● WHAT IS NEEDED: Retype only what runs from the beginning of the data through the line with "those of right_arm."; please omit the pictures and keep every line exact.

Items listed in a dataset

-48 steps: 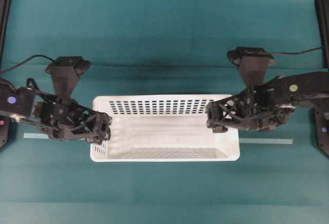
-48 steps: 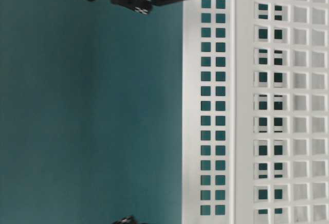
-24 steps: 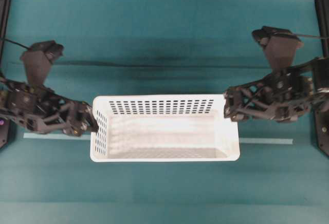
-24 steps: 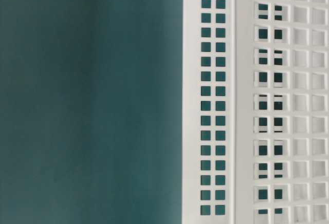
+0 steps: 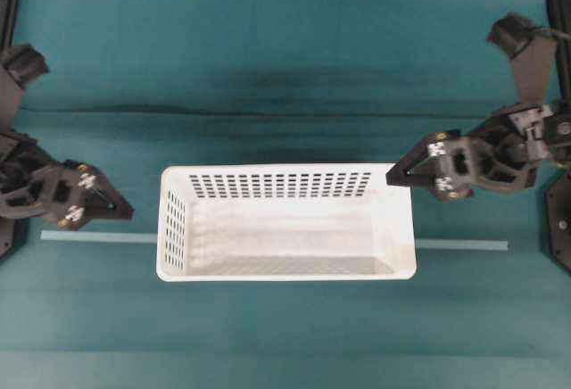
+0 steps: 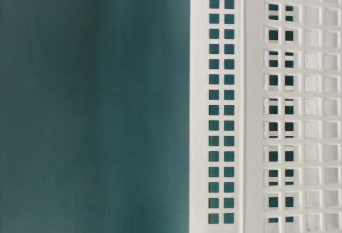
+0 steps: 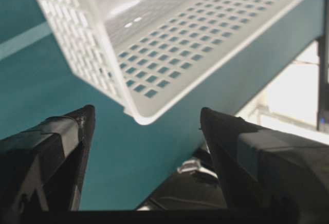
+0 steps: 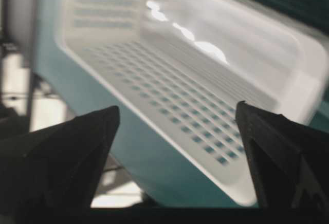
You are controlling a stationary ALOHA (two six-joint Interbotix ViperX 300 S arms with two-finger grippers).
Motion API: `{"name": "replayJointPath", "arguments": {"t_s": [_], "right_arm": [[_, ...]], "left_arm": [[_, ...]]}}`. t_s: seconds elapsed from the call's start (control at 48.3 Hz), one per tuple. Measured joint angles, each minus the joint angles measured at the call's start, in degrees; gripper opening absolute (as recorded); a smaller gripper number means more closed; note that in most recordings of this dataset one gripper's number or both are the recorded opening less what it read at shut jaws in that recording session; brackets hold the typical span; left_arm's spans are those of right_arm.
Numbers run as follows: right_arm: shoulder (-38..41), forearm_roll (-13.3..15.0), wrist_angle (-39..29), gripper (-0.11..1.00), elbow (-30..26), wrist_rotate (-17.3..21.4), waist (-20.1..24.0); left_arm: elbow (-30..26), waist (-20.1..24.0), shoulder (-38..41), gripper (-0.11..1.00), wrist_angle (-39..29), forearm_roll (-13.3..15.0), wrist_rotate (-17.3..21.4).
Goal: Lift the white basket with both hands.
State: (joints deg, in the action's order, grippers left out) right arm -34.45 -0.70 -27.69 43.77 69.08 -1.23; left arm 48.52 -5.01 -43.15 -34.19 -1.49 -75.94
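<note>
Right pincer [image 8: 175, 131] spread wide, white basket [image 8: 216, 70] ahead, apart.

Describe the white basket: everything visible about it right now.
The white basket is a long rectangular tub of what looks like glossy plastic, with a rounded rim, a solid floor and walls pierced by rows of small rectangular slots. It sits upright and empty on the teal table, lengthwise across the overhead view, over a pale tape line. Nothing grips it: the left tool stands open, clear of its left end, and the right tool, also open, hovers by the far right corner.
</note>
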Motion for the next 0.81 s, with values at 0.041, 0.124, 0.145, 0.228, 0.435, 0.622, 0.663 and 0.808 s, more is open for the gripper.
{"name": "replayJointPath", "arguments": {"t_s": [0.041,0.124,0.145,0.228,0.435,0.622,0.663,0.808], "right_arm": [[-0.79,0.44,1.85,0.95,0.35,-1.49,-0.18],[-2.29,1.41,4.83,0.95,1.05,-4.83,-0.35],[-2.64,1.67,5.45,0.95,1.14,-5.89,-0.35],[-3.96,2.81,7.47,0.95,1.85,-10.72,-0.35],[-5.8,4.75,10.63,0.96,2.9,-22.24,-0.35],[-7.91,5.71,13.97,0.95,4.57,-31.64,-0.35],[-8.53,5.71,14.94,0.95,5.01,-33.31,-0.35],[-12.66,5.8,18.98,0.95,7.12,-39.02,-0.35]], "left_arm": [[0.18,0.0,-1.05,0.84,1.05,0.0,1.76],[0.44,0.0,-2.55,0.84,3.52,0.0,6.33],[0.53,0.09,-2.81,0.84,4.04,0.0,7.65],[0.7,0.18,-3.52,0.84,5.54,-0.09,12.04],[0.7,0.35,-4.31,0.84,6.77,0.0,24.43],[1.05,0.44,-6.86,0.84,8.96,0.0,36.39],[1.05,0.44,-7.73,0.84,9.67,0.0,39.02],[1.14,0.44,-10.28,0.84,11.43,-0.09,46.58]]}}
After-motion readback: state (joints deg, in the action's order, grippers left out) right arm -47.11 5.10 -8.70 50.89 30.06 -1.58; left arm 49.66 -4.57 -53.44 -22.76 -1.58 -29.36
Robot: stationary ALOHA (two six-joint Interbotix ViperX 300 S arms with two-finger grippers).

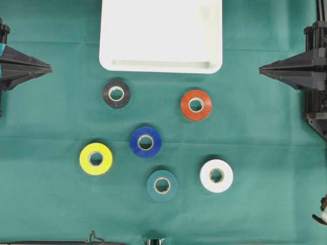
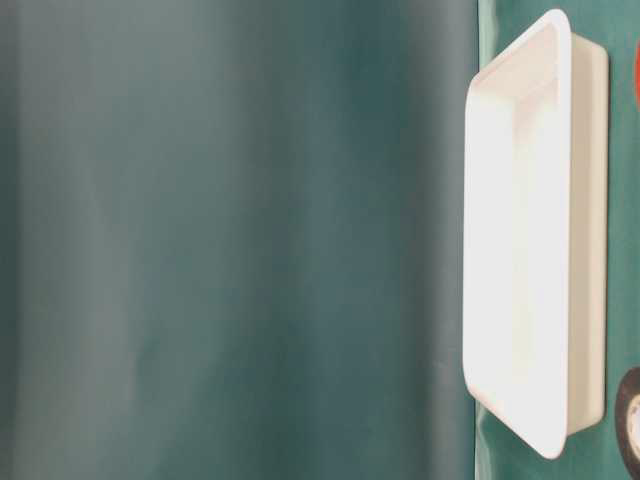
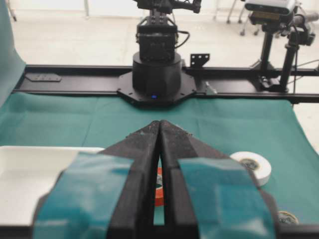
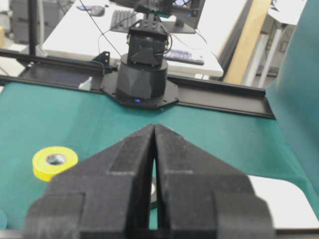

● RESPONSE:
-48 steps: 
-48 steps: 
-24 steps: 
-24 steps: 
+0 steps: 
+0 steps: 
+0 steps: 
+0 steps: 
You are controlling a stationary ALOHA (two six-joint Interbotix ViperX 300 S arms with two-finger grippers).
Motion API: `{"name": "replayJointPath", "arguments": {"t_s": [_], "right_arm": [[_, ...]], "left_arm": [[_, ...]]}}`. t_s: seconds elapsed from the call's start (control at 48.3 Hz), one per tuple. Measured joint angles, each minus the joint angles measured at the call's start, in degrees; gripper opening absolute (as recorded); a smaller gripper number means more closed; note that in most recordings of this dataset one gripper's number or both are the recorded opening less what it read at shut jaws in that recording session; brackets hold the typical span; left_arm's spans are those of right_arm.

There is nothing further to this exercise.